A system that can track revenue against expenses to project monthly cash flow is necessary. It is critical to monitor daily cash flow in the early stages of your business. You can use Excel to set up a cash flow management system to help you record your business expenses.
Forgetting to Balance Bank Statements
When you are managing your business, you need to keep your files in order and be as organized as possible. You and your finance team should always save receipts even those that seem meaningless. This will help reconcile your books or account for expenses.
It is essential to balance bank statements by cross-referencing your accounts with statements you receive from the bank. Also, when you do transaction with vendors you should follow up if you notice any discrepancies.

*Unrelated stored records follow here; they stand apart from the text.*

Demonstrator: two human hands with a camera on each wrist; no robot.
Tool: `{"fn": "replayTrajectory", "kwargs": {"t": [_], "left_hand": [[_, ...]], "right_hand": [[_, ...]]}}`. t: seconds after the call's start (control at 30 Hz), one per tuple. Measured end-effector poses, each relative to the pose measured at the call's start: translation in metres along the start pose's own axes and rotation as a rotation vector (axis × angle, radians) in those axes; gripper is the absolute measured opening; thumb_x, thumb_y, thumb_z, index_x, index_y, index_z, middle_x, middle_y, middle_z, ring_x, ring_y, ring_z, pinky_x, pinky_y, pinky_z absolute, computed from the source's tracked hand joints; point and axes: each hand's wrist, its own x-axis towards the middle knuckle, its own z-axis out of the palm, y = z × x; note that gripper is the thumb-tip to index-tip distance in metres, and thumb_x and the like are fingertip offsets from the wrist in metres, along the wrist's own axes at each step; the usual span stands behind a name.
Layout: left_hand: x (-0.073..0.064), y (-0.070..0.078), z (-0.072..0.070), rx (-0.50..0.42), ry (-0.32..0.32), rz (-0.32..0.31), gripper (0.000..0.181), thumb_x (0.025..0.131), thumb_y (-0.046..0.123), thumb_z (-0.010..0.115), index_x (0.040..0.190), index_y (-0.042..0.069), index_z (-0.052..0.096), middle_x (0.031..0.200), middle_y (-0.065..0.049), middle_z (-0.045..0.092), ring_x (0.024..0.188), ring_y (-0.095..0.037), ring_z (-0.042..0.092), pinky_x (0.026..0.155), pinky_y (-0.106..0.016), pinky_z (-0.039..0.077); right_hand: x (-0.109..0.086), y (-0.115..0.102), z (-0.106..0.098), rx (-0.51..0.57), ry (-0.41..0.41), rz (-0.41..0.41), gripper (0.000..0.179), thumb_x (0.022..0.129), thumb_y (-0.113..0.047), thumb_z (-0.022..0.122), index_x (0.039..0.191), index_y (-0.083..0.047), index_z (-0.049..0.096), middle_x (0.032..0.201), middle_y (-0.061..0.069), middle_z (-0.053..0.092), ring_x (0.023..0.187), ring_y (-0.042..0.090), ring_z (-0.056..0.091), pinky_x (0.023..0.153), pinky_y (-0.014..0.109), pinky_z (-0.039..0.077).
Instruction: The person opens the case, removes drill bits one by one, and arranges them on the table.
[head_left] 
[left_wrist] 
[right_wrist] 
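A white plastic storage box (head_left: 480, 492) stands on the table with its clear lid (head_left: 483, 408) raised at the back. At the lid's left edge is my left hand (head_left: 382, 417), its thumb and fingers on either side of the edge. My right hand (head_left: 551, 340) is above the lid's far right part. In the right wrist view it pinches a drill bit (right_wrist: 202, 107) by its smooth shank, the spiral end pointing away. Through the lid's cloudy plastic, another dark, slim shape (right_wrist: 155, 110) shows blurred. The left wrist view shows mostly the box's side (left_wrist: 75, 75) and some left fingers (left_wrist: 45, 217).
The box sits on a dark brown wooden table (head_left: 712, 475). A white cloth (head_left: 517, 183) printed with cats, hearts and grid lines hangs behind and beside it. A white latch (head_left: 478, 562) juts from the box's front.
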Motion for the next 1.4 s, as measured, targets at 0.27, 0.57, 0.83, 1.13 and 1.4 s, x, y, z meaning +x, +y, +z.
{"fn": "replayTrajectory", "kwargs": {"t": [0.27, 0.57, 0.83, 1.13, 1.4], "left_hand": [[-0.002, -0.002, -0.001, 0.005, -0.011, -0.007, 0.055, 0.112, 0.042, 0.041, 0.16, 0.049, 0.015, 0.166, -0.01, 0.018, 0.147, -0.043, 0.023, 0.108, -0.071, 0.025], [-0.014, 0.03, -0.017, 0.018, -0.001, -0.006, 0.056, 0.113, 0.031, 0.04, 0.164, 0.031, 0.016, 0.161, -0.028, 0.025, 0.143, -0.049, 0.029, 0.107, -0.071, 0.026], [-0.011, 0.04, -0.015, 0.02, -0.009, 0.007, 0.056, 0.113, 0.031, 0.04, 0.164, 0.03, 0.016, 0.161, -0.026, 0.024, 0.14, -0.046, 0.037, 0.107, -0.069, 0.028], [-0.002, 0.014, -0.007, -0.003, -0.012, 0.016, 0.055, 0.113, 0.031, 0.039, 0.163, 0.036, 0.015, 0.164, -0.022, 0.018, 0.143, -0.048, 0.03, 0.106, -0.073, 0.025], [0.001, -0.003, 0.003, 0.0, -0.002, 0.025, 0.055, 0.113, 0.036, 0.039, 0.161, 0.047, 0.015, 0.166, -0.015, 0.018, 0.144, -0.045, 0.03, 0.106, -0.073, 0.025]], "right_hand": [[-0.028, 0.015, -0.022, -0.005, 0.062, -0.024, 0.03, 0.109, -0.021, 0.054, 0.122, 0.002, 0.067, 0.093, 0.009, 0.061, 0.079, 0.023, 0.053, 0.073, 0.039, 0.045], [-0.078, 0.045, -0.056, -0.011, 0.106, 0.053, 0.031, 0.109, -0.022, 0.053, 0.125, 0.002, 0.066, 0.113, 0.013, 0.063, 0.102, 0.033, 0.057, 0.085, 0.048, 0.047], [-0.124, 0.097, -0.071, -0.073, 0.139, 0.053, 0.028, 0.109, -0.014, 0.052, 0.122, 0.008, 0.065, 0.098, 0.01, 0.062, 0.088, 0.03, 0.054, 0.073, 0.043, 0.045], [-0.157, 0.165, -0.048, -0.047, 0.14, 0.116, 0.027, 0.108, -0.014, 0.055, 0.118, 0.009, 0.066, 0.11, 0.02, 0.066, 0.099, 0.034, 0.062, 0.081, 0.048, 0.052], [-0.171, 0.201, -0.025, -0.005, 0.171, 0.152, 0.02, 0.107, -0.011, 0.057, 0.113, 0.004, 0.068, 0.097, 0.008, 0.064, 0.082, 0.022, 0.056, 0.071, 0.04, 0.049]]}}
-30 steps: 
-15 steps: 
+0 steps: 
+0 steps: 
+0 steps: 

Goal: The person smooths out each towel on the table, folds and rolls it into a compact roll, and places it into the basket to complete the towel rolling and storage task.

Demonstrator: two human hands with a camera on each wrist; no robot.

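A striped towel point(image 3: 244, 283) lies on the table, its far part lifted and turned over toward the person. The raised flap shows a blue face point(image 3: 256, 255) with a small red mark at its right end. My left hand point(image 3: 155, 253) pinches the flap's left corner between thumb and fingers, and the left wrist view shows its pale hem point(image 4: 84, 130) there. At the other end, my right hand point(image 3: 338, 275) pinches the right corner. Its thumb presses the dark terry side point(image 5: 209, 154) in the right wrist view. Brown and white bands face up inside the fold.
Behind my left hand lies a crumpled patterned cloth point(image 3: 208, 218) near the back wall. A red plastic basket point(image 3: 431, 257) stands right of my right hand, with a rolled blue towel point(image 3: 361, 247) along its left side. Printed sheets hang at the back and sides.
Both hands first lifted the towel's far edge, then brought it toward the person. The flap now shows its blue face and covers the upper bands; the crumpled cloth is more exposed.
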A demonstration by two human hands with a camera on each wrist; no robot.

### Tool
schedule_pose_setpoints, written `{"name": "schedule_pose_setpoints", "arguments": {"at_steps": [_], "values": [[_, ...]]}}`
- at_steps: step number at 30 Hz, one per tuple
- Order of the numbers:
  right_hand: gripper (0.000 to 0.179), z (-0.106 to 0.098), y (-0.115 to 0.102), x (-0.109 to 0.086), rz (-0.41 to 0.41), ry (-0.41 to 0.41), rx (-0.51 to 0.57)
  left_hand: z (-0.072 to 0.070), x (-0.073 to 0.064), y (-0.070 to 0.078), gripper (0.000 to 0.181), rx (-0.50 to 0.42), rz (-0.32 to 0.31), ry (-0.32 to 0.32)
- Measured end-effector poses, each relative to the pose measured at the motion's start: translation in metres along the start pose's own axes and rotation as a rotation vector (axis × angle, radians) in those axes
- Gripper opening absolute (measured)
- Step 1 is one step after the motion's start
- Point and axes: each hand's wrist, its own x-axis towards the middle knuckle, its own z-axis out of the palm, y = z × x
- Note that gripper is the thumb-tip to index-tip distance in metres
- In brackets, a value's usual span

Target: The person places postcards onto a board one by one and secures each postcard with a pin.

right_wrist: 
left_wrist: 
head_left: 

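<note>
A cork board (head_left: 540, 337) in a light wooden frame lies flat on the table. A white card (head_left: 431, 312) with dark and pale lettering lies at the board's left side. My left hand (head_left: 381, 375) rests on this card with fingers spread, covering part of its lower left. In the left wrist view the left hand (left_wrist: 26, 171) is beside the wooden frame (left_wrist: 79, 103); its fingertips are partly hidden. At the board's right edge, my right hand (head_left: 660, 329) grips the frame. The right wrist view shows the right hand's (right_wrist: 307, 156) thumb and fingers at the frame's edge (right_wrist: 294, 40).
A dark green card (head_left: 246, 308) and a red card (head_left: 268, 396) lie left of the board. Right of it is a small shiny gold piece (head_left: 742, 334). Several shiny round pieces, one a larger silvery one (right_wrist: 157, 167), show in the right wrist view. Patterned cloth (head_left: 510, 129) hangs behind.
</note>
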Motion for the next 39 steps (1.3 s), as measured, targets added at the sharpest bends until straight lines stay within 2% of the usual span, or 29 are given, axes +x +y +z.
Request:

Forgetting to Assign a Budget Before Starting a Project
Sometimes unexpected things happen when you start a project. Unpredictably can affect the budget of the project. If you do not assign a specific budget for it, it can become a problem in the future.
You can allocate the appropriate value to a project so that if you foresee an issue you can reassess everything and solve the problem quickly. It is best to find solutions to issues and analyze what went wrong before expanding the budget.
Hiring Too Quickly
Employees are a great asset to businesses but having a large staff can mean high expenses. A big mistake startup make is hiring too quickly or having bad hires. Sometimes startups grow at a slow rate, so if you have hired too many people then you might need to lay off some people. Having bad hires is another common mistake. You need to hire employees for their potential and think in long-term.
Failing to Understand Target Market
It is important to understand the nature of your target market. You may end up mispricing your products and services if you do not. Consider your market position and the value of your offering. Then start with the price and go backwards.
Miscalculating Your Cash Burn
Another factor to keep in mind is your company’s financial burn rate – or the capital that goes through every month to maintain your business. Create a projection of your monthly burn rate by using real-world numbers.
The Bottom Line
Making money mistakes can be avoided if we become wise with the amount of capital that goes through every month to maintain your business. Mistakes will become a solid foundation for your future transactions and projects.